#### THE TASK
The material below holds a span beginning at the line with "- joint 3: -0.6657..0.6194" and ending at the line with "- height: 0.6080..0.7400". Quote that span exactly, both ends included, and only that span.

#### GIVEN MATERIAL
★ ★ ★ ★

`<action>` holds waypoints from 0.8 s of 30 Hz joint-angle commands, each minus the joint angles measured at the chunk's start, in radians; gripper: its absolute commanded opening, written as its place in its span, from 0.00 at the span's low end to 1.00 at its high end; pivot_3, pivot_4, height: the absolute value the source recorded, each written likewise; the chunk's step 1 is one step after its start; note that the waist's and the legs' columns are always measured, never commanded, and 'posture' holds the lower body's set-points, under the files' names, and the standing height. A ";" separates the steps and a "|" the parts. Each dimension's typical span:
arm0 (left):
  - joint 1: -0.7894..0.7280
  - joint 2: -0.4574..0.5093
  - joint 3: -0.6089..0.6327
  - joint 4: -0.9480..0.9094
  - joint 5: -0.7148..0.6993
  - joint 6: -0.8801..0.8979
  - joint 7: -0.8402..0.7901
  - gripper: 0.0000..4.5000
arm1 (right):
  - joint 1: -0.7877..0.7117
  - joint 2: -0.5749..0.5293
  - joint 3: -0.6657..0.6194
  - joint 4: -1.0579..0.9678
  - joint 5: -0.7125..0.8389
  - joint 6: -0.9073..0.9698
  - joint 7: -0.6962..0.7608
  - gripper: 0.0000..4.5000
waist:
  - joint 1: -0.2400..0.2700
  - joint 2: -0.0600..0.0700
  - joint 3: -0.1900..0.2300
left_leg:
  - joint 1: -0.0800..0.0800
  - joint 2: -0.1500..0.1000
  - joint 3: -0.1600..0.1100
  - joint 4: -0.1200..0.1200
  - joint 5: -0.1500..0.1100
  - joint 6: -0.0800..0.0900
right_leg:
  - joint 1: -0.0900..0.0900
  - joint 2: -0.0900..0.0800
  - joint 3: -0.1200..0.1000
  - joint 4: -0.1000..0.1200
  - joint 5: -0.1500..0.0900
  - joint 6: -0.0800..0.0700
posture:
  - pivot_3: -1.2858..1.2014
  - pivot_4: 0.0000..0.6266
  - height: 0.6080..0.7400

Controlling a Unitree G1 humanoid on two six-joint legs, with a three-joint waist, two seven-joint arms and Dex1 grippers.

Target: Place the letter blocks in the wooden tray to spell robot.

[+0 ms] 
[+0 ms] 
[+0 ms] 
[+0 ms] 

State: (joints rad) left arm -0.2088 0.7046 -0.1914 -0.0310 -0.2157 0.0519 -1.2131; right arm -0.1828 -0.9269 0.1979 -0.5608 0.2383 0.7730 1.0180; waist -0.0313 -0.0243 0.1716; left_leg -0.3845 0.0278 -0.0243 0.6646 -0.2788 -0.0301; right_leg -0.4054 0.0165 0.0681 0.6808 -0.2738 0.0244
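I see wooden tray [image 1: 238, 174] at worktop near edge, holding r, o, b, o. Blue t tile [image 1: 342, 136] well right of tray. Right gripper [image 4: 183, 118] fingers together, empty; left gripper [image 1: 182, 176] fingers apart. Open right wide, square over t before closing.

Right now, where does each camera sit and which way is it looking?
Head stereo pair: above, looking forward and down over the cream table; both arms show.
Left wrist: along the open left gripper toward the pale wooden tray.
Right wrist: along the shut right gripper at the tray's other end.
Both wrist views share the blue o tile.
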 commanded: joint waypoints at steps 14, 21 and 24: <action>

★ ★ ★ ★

#### ANSWER BOX
  - joint 3: -0.6657..0.6194
  - joint 4: -1.0579..0.9678
  - joint 5: -0.7125..0.8389
  - joint 6: -0.9073..0.9698
  - joint 7: -0.6962..0.7608
  - gripper: 0.0000..4.5000
waist:
  - joint 1: -0.2400..0.2700
  - joint 2: -0.0600..0.0700
  - joint 3: -0.1900..0.2300
left_leg:
  - joint 1: -0.0800..0.0800
  - joint 2: -0.1500..0.1000
  - joint 3: -0.1600..0.1100
  - joint 4: -0.1200..0.1200
  - joint 5: -0.1500..0.1100
  - joint 6: -0.0800..0.0900
right_leg:
  - joint 1: -0.0900..0.0900
  - joint 2: -0.0900..0.0800
  - joint 3: -0.1200..0.1000
  - joint 4: -0.1000..0.1200
  - joint 5: -0.1500..0.0900
  - joint 6: -0.0800..0.0700
posture:
  - pivot_3: -1.2858..1.2014
  - pivot_4: 0.0000..0.6266
  - height: 0.6080..0.7400

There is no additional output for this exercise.